Already today, data literacy skills are so in-demand that every executive surveyed would offer an average salary increase of 26% to candidates that could demonstrate data literacy. This translates to an additional $11K USD to the annual salary of the average US employee.
And for those who are able to build their data literacy skills, it’s not just money that’s on the table. Data and analytical skills will provide a new route to leadership for ambitious employees, as firms anticipate creating new C-level positions such as Chief Customer Experience Officer, Chief Metaverse Officer, Chief Automation Officer and Chief Trust Officer in the next five years.
Based on these statistics, the answer to ‘how ready are we for a culture of informed action?’ is, in the majority of cases, not ready enough. Much more needs to be done to ensure that businesses and their people will thrive in a future where data plays an increasingly important role.

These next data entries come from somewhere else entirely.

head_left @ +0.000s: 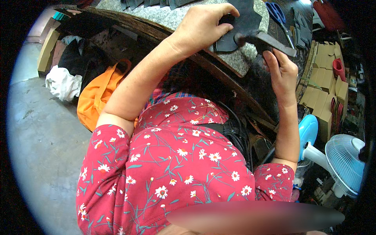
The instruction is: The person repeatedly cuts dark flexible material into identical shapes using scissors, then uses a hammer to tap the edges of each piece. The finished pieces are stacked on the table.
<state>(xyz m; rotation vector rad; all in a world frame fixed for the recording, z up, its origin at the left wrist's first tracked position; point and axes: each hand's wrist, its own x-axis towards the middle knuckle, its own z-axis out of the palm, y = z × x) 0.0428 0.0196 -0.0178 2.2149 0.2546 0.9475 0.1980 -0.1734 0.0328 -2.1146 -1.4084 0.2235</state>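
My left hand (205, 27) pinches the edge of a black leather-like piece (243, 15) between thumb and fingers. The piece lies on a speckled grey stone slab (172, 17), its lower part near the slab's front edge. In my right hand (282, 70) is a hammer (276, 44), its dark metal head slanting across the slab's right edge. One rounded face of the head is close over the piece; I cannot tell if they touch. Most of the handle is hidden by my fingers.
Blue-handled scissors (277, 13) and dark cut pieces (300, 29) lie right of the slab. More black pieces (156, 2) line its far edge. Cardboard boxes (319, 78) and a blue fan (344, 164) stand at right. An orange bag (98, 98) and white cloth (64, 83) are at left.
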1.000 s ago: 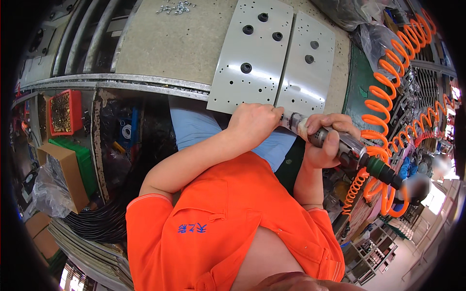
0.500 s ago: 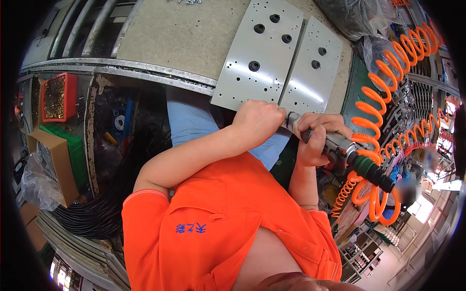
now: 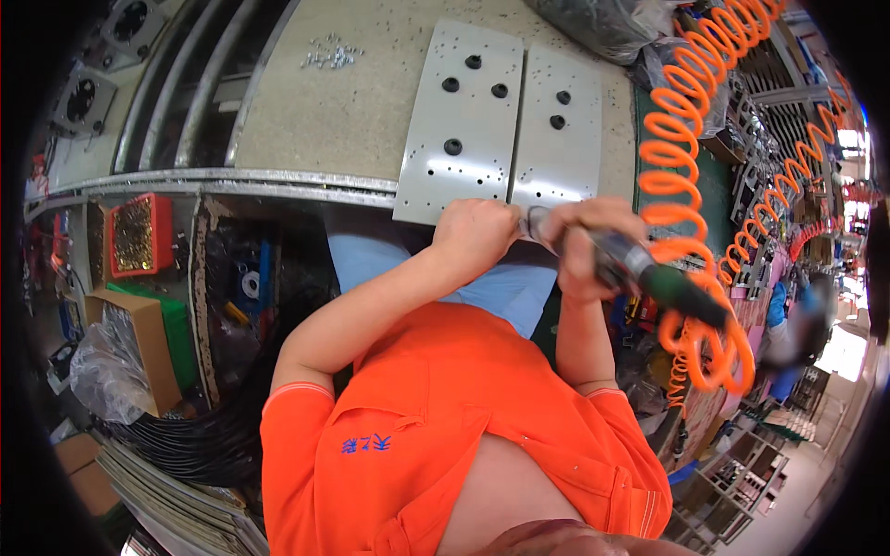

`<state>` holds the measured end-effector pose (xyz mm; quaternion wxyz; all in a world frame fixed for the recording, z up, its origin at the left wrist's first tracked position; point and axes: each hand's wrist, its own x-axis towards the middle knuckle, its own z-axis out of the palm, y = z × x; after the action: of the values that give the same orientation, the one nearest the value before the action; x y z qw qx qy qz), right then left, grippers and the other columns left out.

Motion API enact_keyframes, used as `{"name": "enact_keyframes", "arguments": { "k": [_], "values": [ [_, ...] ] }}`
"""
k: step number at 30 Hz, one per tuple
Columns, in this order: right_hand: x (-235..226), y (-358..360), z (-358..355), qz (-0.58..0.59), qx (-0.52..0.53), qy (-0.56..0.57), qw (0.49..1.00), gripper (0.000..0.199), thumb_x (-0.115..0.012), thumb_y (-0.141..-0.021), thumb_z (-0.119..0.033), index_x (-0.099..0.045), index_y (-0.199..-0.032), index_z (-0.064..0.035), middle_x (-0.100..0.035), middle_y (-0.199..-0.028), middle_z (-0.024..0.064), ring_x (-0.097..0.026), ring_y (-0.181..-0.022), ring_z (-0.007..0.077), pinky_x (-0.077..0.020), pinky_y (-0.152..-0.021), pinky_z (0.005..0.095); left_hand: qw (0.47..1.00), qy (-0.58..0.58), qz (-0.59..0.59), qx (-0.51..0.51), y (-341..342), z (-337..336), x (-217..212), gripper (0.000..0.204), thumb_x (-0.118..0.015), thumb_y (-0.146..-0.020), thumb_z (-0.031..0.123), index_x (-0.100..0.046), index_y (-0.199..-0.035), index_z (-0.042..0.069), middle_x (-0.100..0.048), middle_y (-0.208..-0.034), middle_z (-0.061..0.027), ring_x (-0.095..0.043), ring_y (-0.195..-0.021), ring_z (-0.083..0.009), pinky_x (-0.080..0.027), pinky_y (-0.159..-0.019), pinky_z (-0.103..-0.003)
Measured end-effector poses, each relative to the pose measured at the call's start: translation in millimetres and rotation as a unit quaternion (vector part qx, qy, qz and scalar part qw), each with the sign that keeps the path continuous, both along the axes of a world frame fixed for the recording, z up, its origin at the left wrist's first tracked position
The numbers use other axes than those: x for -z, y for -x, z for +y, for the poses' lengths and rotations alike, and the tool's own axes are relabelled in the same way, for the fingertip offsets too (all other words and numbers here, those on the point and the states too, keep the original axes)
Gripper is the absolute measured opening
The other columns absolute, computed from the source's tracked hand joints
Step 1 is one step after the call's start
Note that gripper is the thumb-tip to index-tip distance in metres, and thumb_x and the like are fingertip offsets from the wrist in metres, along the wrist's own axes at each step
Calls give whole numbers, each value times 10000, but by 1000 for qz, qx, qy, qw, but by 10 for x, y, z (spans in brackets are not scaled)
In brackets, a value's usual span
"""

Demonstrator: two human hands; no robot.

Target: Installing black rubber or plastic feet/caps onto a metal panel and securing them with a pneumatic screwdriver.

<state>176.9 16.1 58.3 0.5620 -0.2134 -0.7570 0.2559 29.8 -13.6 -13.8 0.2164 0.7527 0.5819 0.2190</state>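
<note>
My right hand [image 3: 598,236] is wrapped round a grey-and-black handheld air tool [image 3: 672,287] with a green band, blurred by motion. The tool's nose points left, towards my left hand [image 3: 475,236]. That hand is closed, its fingertips against or right beside the nose; anything pinched in them is hidden. Both hands are at the near edge of two light grey metal plates, a wider left one [image 3: 477,120] and a narrower right one [image 3: 561,157]. Holes dot both plates, and several round black rubber feet [image 3: 452,146] stand on them.
Loose screws [image 3: 332,51] lie on the worktable [image 3: 315,120] left of the plates. A coiled orange hose [image 3: 669,157] hangs on the right. Below left are a red bin [image 3: 165,232] of small parts and a cardboard box [image 3: 148,347]. A dark plastic bag [image 3: 603,28] sits at the back.
My view has shifted, bringing more of the left side and the screws into sight. The tool's rear end has swung and now blurs. Both hands stay close together at the plates' near edge.
</note>
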Motion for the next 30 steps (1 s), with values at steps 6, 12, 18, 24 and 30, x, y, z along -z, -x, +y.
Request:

This includes championing a data literate culture from the top down. Our research found that 35% of employees have left a job in the past 12 months to move to an employer that offers better upskilling and training. In the current talent market – where business leaders don’t just face the challenge of growing their talent base, but are facing unusually high attrition amid the Great Resignation phenomenon – it is key that employees understand what professional opportunities are open to them and how their leaders will help them achieve them. Could they be their company’s first Chief Automation Officer?
It also means democratizing access to data literacy training and user-intuitive tools across the entire organization. Currently the vast majority of skills investment focuses on data roles, with just 13% of customer service teams, 11% of finance teams and 9% of sales teams receiving data literacy training. This is short-sighted, as it is only when most employees are empowered with these skills, and supported with interactive and customizable interfaces that support the exploration of and collaboration with data, that everyone will be able to make better, more informed decisions.
A successful future starts now
We are poised at the start of a new era for enterprise data. Leading organizations are seizing Active Intelligence, where context-rich insights are served in real-time to trigger both human and machine actions in the moment. With the rise in data and advanced technologies, such as AI and machine learning, the analytical opportunities these systems provide will be enormous. But only if the insights are in the hands of those that have had the upskilling to translate it into real business decisions. It will be these companies, empowered by these data literate employees, that will succeed in this new era.
So, I urge business leaders to start upskilling their workforce and creating a culture that encourages curiosity to build this future – to lead this transformation and reap the rewards of the new opportunities to come.